(Directions for this task):
Below are the records. Retype exactly the lines between the lines holding "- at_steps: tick" and "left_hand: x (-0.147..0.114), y", inclusive.
= = = = =
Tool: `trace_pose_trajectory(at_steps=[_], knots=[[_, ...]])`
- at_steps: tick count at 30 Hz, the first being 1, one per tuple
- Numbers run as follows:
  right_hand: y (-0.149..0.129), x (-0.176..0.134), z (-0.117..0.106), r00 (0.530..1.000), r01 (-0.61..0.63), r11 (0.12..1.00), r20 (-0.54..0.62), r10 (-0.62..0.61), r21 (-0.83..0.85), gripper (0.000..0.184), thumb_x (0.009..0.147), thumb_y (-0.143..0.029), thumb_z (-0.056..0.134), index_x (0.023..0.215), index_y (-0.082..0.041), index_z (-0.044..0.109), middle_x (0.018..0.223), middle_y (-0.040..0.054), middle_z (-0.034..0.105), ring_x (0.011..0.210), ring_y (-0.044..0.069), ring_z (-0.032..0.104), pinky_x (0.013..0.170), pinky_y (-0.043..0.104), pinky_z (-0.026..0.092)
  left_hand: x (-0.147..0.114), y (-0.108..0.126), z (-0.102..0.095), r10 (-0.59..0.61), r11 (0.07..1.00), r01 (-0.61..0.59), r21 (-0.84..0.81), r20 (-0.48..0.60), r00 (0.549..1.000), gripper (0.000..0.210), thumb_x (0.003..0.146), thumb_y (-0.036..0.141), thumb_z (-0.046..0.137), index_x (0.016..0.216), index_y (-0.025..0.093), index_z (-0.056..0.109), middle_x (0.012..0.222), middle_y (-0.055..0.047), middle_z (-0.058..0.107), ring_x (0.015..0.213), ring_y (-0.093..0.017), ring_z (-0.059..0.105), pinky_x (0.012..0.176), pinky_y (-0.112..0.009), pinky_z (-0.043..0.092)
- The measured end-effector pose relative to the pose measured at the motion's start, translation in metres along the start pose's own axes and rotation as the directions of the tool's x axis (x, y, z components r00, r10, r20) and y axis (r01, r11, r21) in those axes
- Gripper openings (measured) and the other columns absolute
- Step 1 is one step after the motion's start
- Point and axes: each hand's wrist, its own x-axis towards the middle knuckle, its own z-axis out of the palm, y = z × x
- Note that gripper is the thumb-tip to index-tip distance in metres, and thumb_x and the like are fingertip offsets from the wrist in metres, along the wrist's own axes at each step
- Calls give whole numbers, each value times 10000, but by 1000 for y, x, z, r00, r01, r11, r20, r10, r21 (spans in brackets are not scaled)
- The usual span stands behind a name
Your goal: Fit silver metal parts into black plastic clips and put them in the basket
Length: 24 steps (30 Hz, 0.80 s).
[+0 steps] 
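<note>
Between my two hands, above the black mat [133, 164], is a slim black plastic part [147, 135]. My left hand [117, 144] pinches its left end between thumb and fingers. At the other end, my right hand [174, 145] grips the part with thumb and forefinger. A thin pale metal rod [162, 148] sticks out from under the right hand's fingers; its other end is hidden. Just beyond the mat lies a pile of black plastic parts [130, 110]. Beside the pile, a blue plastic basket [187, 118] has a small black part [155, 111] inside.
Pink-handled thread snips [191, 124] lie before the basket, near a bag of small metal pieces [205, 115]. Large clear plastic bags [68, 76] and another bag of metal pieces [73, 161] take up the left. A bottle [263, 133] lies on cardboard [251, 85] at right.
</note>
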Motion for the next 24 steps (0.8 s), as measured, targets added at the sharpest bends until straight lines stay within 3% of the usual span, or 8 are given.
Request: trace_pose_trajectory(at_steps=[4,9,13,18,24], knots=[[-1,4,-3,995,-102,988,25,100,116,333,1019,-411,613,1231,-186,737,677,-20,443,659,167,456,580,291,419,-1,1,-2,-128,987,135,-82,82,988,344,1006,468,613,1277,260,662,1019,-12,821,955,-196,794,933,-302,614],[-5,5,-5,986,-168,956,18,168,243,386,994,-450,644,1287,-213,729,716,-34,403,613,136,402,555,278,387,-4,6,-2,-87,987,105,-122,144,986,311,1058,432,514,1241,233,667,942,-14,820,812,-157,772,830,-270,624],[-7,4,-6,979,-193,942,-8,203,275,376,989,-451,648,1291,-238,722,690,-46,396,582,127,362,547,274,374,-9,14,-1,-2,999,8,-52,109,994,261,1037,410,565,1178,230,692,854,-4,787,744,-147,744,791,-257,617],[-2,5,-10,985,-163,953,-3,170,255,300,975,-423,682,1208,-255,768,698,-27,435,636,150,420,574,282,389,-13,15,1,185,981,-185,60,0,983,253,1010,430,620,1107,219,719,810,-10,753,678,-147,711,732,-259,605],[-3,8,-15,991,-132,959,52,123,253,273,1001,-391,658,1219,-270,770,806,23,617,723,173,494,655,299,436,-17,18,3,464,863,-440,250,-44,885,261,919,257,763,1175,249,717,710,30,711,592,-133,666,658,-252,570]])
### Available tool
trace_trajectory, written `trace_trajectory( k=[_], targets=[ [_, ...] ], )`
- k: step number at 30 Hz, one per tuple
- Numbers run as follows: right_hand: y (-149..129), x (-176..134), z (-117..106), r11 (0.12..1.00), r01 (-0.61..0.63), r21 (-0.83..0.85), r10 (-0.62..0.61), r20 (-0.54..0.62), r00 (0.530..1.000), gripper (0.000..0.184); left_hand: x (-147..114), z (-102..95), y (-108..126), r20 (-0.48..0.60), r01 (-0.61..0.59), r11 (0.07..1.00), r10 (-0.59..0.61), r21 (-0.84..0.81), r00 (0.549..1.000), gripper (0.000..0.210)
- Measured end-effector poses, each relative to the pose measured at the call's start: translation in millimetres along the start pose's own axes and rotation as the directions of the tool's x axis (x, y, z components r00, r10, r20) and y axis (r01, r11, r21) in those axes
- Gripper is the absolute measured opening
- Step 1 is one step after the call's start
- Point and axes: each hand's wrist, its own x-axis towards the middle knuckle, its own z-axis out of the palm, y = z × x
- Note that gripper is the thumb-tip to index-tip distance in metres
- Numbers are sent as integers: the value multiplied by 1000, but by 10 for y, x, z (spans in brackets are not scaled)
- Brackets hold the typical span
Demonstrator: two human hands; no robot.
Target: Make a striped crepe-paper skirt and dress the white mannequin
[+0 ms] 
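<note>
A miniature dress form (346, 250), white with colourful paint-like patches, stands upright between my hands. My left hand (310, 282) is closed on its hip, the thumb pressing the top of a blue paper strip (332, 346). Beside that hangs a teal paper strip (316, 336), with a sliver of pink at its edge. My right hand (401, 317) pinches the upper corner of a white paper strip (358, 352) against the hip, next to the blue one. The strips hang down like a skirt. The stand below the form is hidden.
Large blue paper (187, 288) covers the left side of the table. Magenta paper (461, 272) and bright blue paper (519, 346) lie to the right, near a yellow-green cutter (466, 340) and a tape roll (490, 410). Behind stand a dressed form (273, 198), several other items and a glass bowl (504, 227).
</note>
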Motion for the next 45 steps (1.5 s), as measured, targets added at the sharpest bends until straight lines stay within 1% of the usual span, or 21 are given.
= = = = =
(Written answer):
- at_steps: tick count at 30 Hz, the first being 1, one per tuple
- Numbers run as follows:
  right_hand: y (-0.149..0.129), x (-0.176..0.134), z (-0.117..0.106), r00 (0.530..1.000), r01 (-0.61..0.63), r11 (0.12..1.00), r20 (-0.54..0.62), r10 (-0.62..0.61), r21 (-0.83..0.85), gripper (0.000..0.184), thumb_x (0.009..0.147), thumb_y (-0.143..0.029), thumb_z (-0.056..0.134), index_x (0.023..0.215), index_y (-0.082..0.041), index_z (-0.044..0.109), middle_x (0.018..0.223), middle_y (-0.040..0.054), middle_z (-0.034..0.105), ring_x (0.011..0.210), ring_y (-0.044..0.069), ring_z (-0.032..0.104), pinky_x (0.013..0.170), pinky_y (-0.043..0.104), pinky_z (-0.026..0.092)
  left_hand: x (-0.147..0.114), y (-0.108..0.126), z (-0.102..0.095), r10 (-0.59..0.61), r11 (0.07..1.00), r01 (-0.61..0.59), r21 (-0.84..0.81), r20 (-0.48..0.60), r00 (0.549..1.000), gripper (0.000..0.210), thumb_x (0.003..0.146), thumb_y (-0.036..0.141), thumb_z (-0.046..0.137), index_x (0.016..0.216), index_y (-0.025..0.093), index_z (-0.056..0.109), middle_x (0.012..0.222), middle_y (-0.055..0.047), middle_z (-0.058..0.107), ring_x (0.015..0.213), ring_y (-0.093..0.017), ring_z (-0.059..0.105), pinky_x (0.012..0.176), pinky_y (-0.112..0.009), pinky_z (-0.043..0.092)

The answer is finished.